[PROVIDED MATERIAL]

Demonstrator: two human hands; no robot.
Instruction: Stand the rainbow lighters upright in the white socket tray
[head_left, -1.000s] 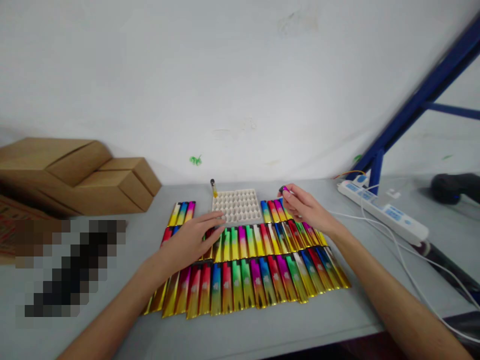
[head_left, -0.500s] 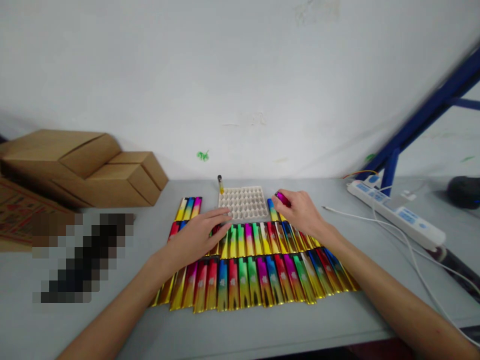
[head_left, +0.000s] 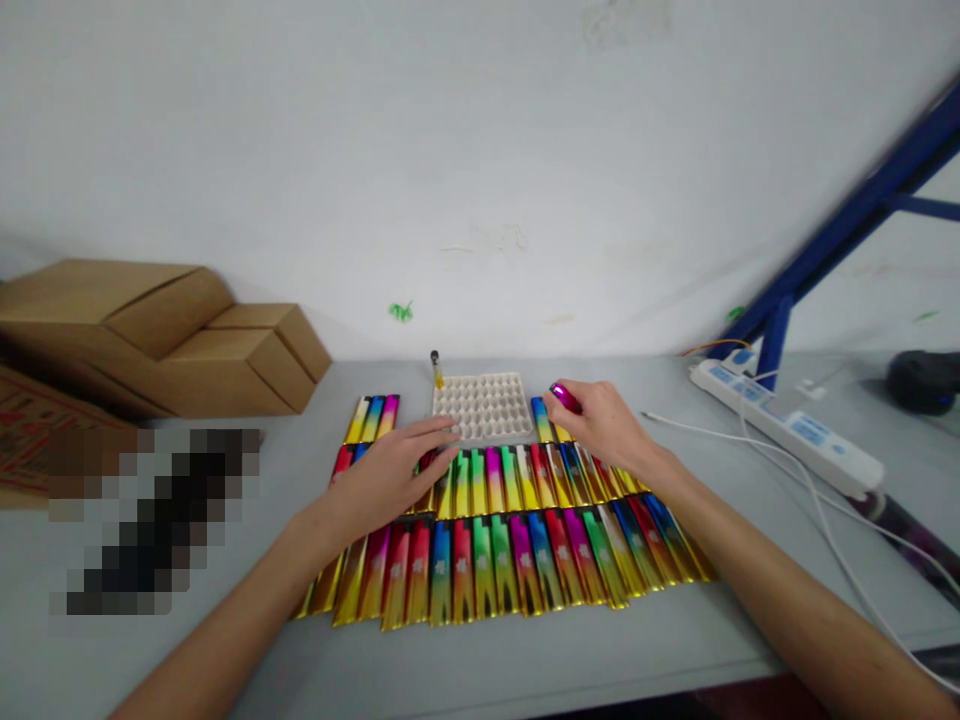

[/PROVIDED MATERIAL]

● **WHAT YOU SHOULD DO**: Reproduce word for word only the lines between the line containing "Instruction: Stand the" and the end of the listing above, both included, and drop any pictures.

● **WORKED SOLUTION**:
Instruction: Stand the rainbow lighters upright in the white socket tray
[head_left, -1.000s] 
[head_left, -0.500s] 
[head_left, +0.000s] 

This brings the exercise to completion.